(EXERCISE DESCRIPTION): Copy out, unchanged, every line from the start of the records to the line that contains "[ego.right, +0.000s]", and stop there.
-------- MATERIALS PROVIDED --------
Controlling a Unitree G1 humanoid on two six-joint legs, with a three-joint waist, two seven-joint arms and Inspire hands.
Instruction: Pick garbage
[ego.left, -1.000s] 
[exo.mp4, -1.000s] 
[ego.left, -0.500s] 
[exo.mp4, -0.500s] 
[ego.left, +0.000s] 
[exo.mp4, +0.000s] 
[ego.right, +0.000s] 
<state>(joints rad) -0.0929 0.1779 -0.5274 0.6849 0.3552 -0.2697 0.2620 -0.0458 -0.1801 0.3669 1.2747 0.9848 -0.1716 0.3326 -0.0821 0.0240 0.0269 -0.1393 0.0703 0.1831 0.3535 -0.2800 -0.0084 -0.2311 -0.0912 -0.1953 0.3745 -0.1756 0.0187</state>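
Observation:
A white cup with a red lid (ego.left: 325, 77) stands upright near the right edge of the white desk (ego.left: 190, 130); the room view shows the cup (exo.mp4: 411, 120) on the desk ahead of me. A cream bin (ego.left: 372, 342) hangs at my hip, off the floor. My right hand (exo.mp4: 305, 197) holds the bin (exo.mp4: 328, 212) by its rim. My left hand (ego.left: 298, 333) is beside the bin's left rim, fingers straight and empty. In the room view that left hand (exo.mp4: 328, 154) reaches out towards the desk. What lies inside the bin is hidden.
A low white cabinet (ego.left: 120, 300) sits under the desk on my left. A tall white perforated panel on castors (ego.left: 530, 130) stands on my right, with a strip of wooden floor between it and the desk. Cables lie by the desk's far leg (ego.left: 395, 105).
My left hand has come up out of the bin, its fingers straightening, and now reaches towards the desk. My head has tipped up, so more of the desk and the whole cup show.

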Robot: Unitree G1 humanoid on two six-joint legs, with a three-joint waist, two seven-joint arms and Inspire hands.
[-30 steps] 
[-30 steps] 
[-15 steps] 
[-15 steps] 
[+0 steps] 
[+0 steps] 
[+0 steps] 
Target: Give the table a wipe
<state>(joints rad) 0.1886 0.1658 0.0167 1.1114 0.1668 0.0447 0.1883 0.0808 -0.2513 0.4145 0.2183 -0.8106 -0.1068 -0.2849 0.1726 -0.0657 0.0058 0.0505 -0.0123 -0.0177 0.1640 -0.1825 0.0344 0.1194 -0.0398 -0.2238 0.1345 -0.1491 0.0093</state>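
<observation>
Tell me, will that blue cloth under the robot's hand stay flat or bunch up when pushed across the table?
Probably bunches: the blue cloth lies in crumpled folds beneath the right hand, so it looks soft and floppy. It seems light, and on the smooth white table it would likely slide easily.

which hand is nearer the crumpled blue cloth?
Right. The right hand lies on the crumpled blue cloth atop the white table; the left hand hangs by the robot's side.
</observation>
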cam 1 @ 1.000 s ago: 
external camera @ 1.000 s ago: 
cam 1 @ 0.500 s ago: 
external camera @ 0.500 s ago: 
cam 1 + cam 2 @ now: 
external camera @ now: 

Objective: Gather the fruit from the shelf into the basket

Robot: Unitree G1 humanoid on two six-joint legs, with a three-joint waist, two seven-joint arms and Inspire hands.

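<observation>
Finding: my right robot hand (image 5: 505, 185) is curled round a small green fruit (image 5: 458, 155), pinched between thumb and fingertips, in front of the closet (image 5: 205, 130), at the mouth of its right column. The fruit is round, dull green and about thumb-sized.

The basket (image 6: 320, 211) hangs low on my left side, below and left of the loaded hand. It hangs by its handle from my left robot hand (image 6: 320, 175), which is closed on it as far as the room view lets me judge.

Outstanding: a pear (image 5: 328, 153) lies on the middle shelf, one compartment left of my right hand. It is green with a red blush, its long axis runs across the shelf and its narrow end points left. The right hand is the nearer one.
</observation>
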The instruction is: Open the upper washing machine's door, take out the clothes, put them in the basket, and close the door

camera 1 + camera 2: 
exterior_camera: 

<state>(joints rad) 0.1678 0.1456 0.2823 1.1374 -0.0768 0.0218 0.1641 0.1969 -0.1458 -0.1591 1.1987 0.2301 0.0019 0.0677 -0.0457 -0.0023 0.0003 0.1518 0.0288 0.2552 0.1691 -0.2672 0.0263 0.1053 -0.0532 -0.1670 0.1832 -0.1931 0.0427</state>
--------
(RESPONSE AREA):
Controlling a Unitree G1 humanoid on two six-joint legs, with a three-joint waist, two seven-joint arms and Inspire hands.
Instruction: Pick garbage
[ego.left, -1.000s] 
[exo.mp4, -1.000s] 
[ego.left, -0.500s] 
[exo.mp4, -0.500s] 
[ego.left, +0.000s] 
[exo.mp4, +0.000s] 
[ego.right, +0.000s] 

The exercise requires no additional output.